TASK PROMPT
Please give back word for word the lines of the material below between the line containing "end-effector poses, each" and the line containing "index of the", inclusive.

DATA PROVIDED

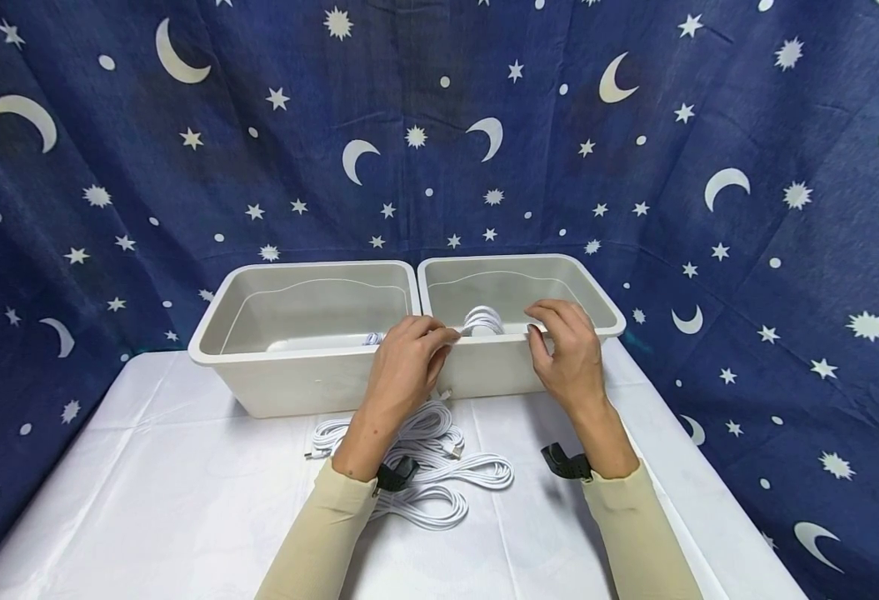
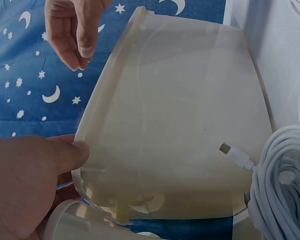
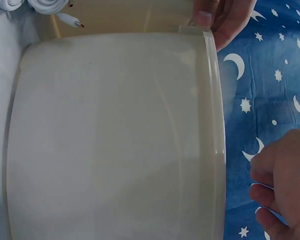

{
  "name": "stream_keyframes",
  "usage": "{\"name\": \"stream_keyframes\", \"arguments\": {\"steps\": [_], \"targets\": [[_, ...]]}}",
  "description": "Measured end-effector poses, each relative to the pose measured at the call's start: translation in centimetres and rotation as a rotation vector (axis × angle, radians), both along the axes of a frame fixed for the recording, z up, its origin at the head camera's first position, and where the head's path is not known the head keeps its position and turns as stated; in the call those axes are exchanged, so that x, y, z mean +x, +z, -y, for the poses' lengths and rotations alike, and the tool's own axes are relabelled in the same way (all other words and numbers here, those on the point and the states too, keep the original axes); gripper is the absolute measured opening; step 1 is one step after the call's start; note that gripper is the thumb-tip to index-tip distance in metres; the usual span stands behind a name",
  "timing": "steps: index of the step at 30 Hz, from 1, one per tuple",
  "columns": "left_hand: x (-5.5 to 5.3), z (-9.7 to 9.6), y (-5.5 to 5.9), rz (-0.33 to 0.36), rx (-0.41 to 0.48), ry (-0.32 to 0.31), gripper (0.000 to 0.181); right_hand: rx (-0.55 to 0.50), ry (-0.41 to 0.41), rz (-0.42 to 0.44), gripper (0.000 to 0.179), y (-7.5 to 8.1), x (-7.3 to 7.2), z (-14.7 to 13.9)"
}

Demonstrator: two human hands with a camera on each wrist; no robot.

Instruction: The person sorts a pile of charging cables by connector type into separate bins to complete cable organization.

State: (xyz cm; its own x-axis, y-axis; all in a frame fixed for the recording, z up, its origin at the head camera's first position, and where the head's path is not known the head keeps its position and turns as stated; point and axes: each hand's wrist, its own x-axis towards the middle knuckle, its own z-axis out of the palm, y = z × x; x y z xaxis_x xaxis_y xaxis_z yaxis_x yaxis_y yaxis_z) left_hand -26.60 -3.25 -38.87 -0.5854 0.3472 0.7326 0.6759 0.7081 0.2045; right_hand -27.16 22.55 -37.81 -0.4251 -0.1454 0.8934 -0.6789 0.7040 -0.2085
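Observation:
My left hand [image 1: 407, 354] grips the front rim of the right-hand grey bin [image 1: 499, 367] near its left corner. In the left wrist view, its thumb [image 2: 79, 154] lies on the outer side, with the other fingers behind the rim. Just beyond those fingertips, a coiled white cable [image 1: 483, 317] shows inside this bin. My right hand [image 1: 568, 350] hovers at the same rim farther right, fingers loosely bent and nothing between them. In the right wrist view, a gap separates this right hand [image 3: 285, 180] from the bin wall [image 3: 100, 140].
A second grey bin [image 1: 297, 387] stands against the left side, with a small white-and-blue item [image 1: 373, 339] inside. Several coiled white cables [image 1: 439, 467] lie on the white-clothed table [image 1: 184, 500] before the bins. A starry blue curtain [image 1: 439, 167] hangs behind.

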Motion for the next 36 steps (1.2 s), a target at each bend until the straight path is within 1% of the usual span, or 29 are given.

EXPECTED OUTPUT
  "description": "Measured end-effector poses, each relative to the pose measured at the call's start: translation in centimetres and rotation as a rotation vector (axis × angle, radians), both along the axes of a frame fixed for the recording, z up, its origin at the head camera's first position, and where the head's path is not known the head keeps its position and turns as stated; in the call those axes are exchanged, so that x, y, z mean +x, +z, -y, for the poses' lengths and rotations alike, and the tool's own axes are relabelled in the same way (all other words and numbers here, those on the point and the states too, keep the original axes); gripper is the absolute measured opening; step 1 is one step after the call's start; note that gripper is the thumb-tip to index-tip distance in metres; the usual span stands behind a name",
  "timing": "steps: index of the step at 30 Hz, from 1, one per tuple",

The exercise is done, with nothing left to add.